◆ Problem requirements: Once the line containing "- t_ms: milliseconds" is found in the entries below, restate it and each following line word for word, stopping after the line containing "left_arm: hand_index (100".

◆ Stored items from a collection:
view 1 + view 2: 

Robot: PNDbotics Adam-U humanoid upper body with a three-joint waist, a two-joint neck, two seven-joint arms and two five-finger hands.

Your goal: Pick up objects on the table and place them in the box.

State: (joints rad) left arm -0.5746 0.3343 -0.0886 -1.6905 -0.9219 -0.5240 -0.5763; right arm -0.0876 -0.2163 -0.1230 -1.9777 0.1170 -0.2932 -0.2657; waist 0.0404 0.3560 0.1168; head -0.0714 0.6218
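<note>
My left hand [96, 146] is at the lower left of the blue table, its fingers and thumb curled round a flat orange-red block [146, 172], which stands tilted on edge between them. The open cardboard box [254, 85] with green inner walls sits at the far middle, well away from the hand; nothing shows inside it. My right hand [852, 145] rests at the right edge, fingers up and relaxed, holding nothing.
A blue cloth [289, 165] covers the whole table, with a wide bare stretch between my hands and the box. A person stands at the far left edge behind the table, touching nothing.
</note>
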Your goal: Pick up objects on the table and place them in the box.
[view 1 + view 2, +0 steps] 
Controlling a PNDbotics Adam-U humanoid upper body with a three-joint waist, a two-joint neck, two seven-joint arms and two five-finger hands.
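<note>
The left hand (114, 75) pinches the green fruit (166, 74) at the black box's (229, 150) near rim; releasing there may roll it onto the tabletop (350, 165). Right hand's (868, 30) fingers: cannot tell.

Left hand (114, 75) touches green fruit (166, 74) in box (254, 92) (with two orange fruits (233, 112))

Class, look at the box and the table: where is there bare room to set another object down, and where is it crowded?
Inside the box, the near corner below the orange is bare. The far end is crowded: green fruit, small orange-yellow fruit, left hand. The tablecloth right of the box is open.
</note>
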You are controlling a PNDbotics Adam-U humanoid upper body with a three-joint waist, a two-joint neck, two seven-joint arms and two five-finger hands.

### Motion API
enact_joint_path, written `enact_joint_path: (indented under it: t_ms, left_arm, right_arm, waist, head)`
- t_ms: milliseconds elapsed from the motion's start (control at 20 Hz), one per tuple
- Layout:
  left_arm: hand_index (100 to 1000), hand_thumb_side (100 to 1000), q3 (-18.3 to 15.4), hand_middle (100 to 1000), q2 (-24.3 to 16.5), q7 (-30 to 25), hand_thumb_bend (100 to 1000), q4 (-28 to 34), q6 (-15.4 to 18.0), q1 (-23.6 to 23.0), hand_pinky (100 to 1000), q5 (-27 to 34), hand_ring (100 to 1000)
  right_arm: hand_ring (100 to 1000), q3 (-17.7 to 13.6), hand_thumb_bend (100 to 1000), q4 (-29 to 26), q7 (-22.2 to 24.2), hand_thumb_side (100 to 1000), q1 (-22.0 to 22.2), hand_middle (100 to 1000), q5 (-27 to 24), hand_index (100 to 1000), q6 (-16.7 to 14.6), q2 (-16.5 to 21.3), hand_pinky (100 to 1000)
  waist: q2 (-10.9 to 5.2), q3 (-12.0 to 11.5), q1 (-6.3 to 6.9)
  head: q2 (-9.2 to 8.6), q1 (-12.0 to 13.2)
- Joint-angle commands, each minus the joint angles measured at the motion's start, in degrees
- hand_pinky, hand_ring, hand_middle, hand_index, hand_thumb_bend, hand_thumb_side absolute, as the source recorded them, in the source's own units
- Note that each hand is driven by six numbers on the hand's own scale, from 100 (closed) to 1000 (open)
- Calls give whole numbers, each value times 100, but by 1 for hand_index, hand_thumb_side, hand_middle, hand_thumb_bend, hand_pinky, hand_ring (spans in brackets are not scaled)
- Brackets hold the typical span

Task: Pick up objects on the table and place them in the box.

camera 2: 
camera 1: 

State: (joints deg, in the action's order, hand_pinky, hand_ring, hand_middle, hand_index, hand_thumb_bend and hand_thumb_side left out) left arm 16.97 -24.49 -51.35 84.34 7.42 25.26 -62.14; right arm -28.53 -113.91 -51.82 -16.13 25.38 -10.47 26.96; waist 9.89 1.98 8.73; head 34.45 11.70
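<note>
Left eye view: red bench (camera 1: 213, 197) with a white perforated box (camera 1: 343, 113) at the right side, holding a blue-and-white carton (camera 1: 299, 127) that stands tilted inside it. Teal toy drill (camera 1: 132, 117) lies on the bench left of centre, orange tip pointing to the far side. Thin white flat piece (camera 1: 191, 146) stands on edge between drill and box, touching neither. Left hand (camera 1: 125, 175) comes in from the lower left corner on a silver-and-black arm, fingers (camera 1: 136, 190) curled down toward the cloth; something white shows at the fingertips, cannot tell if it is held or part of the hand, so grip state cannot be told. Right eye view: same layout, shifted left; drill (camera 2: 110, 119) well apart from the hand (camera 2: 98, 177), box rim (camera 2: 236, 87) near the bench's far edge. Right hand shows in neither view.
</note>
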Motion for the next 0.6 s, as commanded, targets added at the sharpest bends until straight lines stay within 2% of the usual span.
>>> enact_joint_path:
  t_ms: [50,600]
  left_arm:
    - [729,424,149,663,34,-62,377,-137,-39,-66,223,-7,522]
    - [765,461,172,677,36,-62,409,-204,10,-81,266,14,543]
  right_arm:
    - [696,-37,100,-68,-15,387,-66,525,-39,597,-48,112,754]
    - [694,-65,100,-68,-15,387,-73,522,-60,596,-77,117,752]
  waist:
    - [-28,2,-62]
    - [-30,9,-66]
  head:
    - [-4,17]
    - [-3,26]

◆ Exercise output:
- t_ms: milliseconds elapsed from the motion's start (control at 20 Hz), one per tuple
- Layout:
  left_arm: hand_index (100 to 1000), hand_thumb_side (100 to 1000), q3 (-18.3 to 15.4), hand_middle (100 to 1000), q2 (-24.3 to 16.5), q7 (-30 to 25), hand_thumb_bend (100 to 1000), q4 (-28 to 34), q6 (-15.4 to 18.0), q1 (-23.6 to 23.0), hand_pinky (100 to 1000), q5 (-27 to 34), hand_ring (100 to 1000)

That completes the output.